• _DATA_:
==============================

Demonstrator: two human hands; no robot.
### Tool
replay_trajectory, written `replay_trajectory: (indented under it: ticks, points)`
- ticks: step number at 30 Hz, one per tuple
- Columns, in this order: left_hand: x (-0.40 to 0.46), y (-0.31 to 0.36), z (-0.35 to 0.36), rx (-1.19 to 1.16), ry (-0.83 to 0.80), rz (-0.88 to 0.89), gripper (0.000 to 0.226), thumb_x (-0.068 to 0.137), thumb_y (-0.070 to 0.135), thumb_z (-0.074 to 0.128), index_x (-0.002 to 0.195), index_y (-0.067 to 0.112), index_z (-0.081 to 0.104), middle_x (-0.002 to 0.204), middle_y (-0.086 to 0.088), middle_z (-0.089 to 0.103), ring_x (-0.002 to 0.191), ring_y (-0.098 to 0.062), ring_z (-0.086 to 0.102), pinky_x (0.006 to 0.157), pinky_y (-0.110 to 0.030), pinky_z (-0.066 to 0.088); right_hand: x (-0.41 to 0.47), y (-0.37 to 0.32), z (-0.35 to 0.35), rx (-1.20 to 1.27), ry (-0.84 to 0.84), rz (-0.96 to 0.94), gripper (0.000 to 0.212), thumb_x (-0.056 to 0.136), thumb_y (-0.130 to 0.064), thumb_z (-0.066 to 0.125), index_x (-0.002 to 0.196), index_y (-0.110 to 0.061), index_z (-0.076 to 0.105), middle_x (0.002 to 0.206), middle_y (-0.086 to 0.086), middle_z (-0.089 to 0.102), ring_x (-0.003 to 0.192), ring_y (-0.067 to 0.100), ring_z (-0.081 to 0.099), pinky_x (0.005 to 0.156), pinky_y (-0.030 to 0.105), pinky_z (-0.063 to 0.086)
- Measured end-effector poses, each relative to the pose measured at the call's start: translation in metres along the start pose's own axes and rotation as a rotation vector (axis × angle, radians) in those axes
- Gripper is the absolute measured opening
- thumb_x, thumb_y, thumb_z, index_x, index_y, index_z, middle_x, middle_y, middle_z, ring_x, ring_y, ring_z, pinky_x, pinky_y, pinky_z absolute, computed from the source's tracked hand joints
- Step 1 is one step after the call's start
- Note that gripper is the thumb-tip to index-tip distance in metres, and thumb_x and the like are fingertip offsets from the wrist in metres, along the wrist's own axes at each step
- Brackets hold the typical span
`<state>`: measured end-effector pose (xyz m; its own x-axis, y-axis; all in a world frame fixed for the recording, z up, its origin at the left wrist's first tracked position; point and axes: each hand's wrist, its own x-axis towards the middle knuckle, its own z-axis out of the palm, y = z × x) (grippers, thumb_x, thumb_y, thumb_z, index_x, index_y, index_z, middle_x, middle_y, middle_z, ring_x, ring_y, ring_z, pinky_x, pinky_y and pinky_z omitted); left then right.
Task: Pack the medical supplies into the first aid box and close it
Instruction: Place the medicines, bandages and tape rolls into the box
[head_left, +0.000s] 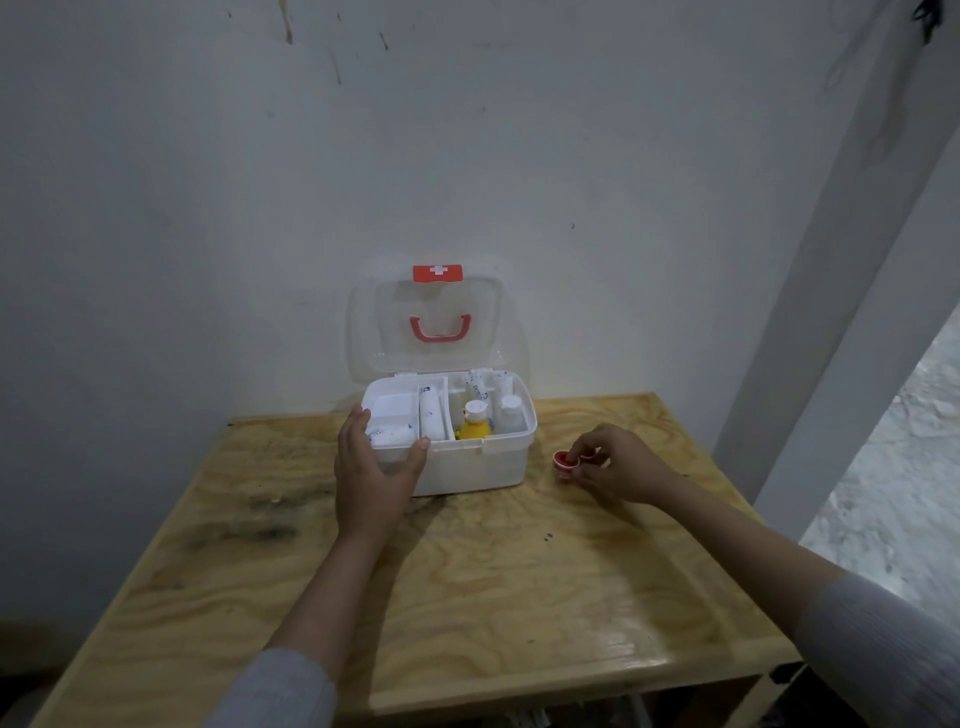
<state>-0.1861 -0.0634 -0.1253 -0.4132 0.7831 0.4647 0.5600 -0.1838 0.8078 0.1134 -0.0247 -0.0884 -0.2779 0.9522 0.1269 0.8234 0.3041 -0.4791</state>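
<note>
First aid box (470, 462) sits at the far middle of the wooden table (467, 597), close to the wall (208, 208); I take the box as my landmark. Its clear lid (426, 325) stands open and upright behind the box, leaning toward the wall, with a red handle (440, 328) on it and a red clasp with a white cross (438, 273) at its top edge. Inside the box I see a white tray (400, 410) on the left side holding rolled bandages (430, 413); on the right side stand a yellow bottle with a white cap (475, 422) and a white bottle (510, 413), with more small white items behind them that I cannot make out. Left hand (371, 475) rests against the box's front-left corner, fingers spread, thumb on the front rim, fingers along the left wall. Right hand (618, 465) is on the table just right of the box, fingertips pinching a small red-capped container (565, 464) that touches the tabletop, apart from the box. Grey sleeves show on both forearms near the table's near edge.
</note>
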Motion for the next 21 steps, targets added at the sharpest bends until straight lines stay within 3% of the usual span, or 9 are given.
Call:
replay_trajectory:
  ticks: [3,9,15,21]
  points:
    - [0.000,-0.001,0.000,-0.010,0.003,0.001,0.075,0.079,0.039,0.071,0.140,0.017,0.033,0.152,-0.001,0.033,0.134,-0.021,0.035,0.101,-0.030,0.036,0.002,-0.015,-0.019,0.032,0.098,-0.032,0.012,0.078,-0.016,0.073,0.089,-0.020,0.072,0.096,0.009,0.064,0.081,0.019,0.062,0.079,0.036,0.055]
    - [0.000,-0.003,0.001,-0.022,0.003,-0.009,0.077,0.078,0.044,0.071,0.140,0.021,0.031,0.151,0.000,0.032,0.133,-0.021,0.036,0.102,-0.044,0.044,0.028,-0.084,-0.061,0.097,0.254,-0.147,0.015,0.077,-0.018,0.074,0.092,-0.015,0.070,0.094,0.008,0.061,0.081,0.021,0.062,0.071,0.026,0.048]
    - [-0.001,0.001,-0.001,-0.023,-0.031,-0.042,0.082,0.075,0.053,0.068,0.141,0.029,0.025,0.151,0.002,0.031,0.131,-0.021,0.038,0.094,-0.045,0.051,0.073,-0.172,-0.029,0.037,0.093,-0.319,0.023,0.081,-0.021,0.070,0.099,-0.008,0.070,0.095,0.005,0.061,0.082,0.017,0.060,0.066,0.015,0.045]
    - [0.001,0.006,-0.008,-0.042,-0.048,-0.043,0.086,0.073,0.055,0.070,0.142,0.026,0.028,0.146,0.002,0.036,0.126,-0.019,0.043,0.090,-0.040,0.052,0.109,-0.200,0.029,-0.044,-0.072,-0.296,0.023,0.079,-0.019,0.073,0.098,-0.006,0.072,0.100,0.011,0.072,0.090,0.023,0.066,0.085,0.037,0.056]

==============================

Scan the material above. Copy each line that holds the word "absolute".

• _RESPONSE BOX_:
- Gripper is the absolute measured opening
- thumb_x, thumb_y, thumb_z, index_x, index_y, index_z, middle_x, middle_y, middle_z, ring_x, ring_y, ring_z, pinky_x, pinky_y, pinky_z absolute, computed from the source's tracked hand joints

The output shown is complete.